UK researchers working to uncover mysteries of the deep sea

The researchers suspect a couple of the samples retrieved from the voyage to may be examples of species not previously known to science

Nina Massey
Monday 29 May 2023 01:15 BST
Various specimen collected during the expedition being preserved at the Natural History Museum in London (Jordan Pettitt/PA)
Various specimen collected during the expedition being preserved at the Natural History Museum in London (Jordan Pettitt/PA) (PA Wire)

UK researchers are working to uncover and document the mysteries of the deep sea.

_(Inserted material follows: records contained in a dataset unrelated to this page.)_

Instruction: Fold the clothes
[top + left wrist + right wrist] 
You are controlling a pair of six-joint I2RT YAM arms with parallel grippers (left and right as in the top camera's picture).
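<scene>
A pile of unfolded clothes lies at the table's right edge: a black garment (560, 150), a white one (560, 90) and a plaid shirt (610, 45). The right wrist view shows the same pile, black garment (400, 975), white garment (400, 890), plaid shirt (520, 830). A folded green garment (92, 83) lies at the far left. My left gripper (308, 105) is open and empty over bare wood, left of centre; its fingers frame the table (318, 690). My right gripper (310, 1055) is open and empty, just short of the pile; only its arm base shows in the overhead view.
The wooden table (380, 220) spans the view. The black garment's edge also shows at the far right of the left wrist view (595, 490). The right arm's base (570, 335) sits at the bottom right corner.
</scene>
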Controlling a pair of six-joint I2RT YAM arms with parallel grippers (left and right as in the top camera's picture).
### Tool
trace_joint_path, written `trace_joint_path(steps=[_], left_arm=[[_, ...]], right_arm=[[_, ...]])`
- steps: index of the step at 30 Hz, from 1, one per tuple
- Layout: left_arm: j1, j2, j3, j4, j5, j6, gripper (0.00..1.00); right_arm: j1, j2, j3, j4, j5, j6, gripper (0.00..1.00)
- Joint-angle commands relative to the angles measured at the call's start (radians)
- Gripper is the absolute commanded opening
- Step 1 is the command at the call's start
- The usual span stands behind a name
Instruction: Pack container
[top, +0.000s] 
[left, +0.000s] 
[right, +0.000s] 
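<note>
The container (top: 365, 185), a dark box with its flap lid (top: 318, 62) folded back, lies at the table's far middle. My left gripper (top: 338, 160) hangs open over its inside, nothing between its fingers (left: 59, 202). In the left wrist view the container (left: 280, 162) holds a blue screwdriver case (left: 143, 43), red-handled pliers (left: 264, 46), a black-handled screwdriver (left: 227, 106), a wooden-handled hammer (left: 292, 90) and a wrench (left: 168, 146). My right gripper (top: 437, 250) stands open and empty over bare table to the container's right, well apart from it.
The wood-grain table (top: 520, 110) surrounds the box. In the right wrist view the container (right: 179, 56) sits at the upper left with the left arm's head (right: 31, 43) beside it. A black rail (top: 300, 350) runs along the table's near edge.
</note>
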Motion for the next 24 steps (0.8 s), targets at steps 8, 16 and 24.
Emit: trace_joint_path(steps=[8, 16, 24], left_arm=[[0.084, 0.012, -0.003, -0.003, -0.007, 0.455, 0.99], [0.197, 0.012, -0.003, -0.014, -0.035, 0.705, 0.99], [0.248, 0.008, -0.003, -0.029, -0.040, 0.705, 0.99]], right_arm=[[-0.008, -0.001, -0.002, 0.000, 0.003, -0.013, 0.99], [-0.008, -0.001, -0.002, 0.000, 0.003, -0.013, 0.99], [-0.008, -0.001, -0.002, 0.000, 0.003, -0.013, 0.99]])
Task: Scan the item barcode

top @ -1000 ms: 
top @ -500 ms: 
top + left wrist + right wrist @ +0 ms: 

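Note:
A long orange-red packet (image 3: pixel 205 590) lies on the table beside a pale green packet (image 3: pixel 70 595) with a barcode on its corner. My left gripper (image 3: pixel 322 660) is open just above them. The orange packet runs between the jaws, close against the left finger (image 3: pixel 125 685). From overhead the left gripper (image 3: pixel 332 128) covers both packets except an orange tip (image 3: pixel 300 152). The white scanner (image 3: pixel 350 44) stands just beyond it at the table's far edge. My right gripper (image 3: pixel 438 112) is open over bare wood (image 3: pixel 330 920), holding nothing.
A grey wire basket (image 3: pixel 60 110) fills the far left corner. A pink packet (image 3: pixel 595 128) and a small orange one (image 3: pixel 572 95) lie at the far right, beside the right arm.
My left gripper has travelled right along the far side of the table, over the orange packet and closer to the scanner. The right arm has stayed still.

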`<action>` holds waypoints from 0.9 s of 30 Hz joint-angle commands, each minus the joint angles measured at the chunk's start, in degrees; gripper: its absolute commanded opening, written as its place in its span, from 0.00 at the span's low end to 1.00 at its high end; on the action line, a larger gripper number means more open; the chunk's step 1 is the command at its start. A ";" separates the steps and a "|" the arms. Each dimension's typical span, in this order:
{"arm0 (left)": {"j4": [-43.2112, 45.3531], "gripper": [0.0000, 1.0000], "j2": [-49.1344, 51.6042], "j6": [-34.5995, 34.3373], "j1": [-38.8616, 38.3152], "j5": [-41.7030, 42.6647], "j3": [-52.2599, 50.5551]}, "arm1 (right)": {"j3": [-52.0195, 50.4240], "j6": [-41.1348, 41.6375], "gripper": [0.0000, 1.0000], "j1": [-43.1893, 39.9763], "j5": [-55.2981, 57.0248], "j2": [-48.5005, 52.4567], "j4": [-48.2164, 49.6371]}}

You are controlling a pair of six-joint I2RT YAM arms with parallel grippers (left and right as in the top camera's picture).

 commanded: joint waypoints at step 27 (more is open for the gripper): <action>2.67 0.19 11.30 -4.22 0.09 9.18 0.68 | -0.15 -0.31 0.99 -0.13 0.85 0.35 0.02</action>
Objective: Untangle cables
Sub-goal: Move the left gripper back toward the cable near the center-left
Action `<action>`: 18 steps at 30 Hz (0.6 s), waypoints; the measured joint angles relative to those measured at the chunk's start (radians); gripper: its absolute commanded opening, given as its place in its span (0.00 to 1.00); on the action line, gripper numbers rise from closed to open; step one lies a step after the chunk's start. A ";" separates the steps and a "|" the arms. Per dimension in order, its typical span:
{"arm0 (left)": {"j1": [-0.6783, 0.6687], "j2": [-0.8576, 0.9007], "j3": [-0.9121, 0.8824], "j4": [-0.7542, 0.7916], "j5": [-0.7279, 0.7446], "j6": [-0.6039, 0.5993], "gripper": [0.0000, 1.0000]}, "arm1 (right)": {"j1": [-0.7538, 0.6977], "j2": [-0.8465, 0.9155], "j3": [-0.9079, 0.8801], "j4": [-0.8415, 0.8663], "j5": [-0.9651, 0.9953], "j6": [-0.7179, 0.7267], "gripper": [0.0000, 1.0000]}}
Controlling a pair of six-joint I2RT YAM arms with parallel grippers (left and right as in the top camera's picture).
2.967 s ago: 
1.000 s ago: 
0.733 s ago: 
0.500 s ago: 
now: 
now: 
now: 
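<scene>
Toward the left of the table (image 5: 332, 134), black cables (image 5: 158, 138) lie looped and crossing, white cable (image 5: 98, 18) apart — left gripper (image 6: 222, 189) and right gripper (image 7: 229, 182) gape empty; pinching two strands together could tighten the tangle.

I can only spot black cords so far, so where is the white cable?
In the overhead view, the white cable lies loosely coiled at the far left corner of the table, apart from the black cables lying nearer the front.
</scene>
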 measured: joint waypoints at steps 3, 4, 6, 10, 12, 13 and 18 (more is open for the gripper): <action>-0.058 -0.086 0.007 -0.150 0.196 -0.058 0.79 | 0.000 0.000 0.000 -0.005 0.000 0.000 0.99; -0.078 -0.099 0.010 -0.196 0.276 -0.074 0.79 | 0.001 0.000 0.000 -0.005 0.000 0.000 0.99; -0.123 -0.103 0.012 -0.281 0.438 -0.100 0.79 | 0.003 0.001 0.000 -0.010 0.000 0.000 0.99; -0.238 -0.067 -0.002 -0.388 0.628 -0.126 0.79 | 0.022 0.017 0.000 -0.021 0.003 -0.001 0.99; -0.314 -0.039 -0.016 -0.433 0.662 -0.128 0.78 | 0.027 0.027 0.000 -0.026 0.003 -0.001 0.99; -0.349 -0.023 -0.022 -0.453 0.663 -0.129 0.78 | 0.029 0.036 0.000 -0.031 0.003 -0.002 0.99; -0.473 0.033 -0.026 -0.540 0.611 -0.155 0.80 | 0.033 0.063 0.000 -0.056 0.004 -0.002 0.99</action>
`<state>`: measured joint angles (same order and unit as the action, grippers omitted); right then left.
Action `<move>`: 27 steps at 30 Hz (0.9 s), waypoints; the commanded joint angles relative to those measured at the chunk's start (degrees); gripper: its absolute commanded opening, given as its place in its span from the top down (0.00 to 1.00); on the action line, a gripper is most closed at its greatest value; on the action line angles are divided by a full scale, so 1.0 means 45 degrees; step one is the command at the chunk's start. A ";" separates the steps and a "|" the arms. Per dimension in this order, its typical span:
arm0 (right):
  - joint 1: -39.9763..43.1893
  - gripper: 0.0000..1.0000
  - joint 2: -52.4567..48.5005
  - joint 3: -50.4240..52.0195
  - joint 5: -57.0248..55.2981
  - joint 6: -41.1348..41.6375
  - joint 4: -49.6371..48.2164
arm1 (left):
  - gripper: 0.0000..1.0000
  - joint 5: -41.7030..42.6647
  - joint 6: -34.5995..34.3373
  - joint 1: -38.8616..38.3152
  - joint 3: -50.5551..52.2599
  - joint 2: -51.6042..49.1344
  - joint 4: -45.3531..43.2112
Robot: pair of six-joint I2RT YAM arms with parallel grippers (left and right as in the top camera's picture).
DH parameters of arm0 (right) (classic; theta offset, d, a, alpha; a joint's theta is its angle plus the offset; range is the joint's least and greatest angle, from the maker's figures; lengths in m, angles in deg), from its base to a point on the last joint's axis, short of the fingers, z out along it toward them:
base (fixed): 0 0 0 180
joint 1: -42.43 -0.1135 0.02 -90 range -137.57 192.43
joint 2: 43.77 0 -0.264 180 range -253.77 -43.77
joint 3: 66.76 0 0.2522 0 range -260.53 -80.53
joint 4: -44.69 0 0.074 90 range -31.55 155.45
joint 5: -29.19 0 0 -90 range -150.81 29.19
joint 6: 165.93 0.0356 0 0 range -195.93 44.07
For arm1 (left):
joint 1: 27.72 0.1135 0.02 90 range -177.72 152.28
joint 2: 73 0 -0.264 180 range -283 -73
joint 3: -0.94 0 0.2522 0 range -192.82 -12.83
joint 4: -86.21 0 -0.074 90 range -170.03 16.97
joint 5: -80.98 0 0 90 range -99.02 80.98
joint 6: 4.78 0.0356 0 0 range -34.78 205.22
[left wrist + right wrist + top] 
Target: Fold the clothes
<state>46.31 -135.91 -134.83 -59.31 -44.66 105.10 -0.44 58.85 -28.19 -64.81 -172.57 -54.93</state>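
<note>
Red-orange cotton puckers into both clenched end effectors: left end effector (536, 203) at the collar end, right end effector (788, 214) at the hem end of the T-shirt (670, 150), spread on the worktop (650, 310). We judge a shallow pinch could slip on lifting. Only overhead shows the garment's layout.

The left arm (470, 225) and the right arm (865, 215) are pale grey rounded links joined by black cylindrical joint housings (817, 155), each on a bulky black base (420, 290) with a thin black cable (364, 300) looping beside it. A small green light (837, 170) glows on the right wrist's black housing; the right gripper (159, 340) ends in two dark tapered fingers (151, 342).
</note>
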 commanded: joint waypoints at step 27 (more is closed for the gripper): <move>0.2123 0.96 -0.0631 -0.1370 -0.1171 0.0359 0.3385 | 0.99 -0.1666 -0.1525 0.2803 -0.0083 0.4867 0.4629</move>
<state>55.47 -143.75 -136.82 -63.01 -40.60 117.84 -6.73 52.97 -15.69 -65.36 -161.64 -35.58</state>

Scientists from the Natural History Museum (NHM) joined a six-week voyage to understand more about the fragile and rarely studied environments in the remote waters of the South Atlantic.

The team was equipped to sample and map the sea floor, test water quality, measure temperature and plastic particles, and identify the species living in the sea.

The researchers suspect a couple of the samples they retrieved from the water around the islands of St Helena and Ascension may be examples of species not previously known to science, but further analysis is ongoing.

James Maclaine, NHM’s senior curator, fish, who was on the expedition, told the PA news agency: “All of it makes me really excited.

“It’s just amazing to see something that you’ve maybe just known from some old thing in a jar to see one absolutely fresh out of the ocean and sometimes their light organs are still glowing and sometimes they’re even alive in some cases.

“And when they’re fresh you see all kinds of features that you don’t see once they’re preserved.

“But I think my favourite group of deep sea fishes are the angler fish, and it’s brilliant to see them.

“We got lots of juvenile ones and we got a few that were very rare and had hardly ever been seen before as well.”

One of the specimens collected during the expedition was that of a Sloane’s Viperfish.

The animal is believed to have the biggest tooth to head ratio of any animal.

The fish, which does not grow longer than about 10 inches, has sharp fang-like teeth that are about half the size of its head.

In October last year, the RRS Discovery set sail from Southampton on a 9,000-mile expedition to the South Atlantic to survey some of the remotest marine environments on the planet.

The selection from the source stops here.